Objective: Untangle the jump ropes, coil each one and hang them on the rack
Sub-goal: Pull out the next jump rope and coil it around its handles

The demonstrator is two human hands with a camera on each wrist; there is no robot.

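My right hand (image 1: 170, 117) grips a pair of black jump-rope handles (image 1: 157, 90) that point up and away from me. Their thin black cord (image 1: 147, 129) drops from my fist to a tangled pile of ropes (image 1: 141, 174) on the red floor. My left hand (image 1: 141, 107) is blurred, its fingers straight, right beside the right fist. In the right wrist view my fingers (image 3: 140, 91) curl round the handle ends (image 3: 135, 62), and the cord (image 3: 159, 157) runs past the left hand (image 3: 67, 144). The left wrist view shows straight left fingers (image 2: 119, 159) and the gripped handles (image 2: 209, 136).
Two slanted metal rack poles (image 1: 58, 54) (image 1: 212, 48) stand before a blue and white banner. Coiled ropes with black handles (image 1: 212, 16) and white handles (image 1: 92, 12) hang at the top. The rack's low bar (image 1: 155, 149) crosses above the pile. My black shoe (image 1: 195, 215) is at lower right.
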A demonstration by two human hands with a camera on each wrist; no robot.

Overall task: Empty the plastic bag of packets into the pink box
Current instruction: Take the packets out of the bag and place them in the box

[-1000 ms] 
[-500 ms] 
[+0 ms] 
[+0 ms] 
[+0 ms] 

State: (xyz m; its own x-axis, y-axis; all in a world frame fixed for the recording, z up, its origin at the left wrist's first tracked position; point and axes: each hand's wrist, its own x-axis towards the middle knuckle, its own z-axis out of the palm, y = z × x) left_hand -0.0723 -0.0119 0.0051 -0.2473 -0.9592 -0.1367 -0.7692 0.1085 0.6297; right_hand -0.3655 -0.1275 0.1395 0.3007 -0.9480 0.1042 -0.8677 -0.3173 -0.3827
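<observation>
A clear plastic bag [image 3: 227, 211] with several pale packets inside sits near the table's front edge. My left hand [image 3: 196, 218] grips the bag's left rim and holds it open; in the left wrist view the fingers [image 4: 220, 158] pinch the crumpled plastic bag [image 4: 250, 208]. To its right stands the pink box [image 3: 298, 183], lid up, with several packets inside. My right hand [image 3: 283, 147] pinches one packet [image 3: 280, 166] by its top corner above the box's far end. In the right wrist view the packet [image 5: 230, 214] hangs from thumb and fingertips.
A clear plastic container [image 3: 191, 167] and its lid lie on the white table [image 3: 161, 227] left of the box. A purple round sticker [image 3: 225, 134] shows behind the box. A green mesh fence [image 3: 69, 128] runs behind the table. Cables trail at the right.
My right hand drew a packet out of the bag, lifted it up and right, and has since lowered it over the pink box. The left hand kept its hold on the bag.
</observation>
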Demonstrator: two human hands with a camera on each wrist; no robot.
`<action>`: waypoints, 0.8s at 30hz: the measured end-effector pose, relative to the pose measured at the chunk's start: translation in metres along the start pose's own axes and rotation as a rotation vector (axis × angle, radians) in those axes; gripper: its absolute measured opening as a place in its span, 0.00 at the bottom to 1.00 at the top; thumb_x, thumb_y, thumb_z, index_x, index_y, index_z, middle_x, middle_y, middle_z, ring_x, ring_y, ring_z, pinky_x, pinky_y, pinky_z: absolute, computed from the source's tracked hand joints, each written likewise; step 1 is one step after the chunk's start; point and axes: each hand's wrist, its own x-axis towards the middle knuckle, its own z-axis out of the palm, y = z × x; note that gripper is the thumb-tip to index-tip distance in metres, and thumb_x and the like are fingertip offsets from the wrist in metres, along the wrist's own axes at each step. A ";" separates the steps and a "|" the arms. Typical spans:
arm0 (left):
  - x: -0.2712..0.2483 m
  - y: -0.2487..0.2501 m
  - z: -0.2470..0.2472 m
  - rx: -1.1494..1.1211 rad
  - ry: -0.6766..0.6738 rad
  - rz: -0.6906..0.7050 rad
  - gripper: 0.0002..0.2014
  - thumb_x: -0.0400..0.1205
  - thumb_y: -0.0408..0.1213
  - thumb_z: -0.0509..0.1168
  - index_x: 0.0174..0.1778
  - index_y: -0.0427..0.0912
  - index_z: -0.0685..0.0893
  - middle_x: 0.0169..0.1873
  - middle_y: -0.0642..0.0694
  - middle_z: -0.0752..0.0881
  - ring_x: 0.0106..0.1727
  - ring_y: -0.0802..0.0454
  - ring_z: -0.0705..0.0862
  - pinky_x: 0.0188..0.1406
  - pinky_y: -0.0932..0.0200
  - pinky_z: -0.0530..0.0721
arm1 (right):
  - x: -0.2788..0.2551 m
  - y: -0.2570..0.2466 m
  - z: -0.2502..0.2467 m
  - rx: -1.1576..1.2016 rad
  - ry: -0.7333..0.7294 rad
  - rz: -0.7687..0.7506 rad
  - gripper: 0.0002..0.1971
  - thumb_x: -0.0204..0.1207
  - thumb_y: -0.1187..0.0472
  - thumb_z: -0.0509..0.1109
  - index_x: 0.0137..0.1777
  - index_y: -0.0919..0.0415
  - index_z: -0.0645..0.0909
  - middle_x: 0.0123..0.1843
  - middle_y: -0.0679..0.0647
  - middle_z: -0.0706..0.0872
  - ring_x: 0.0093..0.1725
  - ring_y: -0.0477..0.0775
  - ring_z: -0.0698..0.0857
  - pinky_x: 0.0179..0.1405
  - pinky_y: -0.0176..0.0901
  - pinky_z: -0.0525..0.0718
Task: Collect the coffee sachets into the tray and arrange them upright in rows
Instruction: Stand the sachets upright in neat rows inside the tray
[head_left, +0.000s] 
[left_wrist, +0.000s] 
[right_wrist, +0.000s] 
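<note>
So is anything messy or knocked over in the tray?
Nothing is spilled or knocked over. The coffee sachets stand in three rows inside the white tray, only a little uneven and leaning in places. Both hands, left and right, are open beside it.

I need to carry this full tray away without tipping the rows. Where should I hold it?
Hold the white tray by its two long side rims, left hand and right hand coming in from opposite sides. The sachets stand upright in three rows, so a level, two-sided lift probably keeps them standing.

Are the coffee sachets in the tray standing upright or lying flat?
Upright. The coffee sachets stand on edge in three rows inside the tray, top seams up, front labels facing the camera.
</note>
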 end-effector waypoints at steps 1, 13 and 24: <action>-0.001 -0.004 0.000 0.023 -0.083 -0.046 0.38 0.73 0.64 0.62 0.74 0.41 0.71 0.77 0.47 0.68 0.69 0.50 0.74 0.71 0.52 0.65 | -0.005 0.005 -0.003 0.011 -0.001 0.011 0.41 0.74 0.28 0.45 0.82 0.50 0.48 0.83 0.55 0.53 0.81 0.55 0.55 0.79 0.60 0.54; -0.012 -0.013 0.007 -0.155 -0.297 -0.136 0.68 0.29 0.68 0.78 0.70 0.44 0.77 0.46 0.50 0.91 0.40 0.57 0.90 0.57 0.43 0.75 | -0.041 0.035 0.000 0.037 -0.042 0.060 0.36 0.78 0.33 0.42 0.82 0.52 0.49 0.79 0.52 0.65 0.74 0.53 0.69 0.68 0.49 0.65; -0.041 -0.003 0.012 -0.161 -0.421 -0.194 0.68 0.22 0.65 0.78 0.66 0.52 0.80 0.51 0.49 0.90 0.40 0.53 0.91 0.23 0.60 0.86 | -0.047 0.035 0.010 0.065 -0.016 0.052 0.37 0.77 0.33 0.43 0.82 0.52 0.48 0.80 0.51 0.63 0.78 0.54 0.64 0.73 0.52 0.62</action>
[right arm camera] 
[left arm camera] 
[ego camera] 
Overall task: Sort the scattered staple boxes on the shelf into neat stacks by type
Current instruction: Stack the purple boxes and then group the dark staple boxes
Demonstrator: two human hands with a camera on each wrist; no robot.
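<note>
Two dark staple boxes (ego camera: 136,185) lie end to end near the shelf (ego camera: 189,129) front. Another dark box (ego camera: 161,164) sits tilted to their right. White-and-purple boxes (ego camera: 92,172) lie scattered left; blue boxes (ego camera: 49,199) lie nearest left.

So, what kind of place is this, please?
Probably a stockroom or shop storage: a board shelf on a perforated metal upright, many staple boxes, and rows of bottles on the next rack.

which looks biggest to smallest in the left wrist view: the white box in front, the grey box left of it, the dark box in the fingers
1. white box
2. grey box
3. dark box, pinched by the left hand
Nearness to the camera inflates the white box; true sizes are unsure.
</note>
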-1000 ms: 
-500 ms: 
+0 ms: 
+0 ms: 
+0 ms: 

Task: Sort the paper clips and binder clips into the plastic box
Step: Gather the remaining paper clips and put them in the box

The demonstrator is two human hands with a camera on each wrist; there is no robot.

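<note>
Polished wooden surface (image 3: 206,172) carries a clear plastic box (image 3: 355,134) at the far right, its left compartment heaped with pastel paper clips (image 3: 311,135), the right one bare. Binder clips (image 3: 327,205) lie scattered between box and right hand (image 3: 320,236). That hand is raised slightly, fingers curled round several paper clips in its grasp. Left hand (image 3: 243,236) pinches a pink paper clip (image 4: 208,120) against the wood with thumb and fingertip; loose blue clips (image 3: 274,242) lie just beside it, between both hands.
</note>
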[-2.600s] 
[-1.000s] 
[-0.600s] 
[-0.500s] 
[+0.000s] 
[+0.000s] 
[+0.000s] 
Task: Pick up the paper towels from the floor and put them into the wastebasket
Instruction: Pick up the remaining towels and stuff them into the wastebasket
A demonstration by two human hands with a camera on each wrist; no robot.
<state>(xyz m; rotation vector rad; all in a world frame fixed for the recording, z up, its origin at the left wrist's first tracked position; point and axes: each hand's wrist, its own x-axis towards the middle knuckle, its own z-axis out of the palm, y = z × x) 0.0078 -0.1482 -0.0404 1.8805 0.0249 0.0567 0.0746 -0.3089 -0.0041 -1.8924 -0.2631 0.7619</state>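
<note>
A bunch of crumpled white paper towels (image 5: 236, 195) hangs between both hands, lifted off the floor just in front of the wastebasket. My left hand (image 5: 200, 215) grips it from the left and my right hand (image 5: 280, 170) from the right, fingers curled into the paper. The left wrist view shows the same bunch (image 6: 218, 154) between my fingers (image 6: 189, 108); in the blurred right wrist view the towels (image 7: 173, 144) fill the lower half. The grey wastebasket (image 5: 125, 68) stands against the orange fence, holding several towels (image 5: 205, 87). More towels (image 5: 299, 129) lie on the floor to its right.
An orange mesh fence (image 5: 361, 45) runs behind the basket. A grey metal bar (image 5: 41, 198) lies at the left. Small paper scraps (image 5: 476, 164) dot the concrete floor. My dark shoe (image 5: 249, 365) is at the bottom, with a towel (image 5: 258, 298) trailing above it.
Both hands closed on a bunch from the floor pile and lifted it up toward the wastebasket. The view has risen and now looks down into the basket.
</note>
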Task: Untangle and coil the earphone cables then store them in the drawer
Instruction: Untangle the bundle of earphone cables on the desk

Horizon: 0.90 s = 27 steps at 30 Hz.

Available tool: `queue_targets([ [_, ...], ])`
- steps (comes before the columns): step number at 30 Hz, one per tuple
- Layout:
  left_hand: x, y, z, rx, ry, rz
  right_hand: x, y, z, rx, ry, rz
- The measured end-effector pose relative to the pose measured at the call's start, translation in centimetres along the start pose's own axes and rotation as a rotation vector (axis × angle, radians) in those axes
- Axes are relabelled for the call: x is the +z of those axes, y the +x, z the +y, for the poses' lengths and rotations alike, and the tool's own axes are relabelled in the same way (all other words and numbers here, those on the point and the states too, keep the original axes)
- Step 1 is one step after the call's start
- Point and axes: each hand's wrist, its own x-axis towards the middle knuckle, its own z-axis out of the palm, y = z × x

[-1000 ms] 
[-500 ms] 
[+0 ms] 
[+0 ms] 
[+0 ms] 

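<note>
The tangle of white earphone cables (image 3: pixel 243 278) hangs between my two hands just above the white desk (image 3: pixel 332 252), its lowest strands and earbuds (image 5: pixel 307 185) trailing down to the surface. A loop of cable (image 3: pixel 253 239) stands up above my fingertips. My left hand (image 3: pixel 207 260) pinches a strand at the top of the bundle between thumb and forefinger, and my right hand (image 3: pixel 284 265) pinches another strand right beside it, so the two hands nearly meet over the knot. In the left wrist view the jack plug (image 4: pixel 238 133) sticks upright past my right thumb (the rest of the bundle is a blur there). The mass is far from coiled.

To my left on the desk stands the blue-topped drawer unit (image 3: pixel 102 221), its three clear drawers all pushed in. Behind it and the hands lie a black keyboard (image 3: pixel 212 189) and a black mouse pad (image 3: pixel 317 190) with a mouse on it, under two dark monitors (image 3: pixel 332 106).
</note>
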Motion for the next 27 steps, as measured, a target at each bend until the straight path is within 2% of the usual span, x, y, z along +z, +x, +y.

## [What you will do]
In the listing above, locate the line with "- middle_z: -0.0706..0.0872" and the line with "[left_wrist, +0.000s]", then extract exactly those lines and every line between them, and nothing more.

## [Task output]
  - middle_z: -0.0706..0.0872
  - ring_x: 0.0093..0.1725
  - ring_y: -0.0477..0.0775
  - ring_z: -0.0698..0.0857
  - pinky_x: 0.0179..0.1405
  - pinky_y: -0.0176..0.0901
  - pinky_z: -0.0525..0.0718
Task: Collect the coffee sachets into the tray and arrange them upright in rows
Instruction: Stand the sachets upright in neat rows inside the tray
[head_left, +0.000s] 
[left_wrist, +0.000s] 

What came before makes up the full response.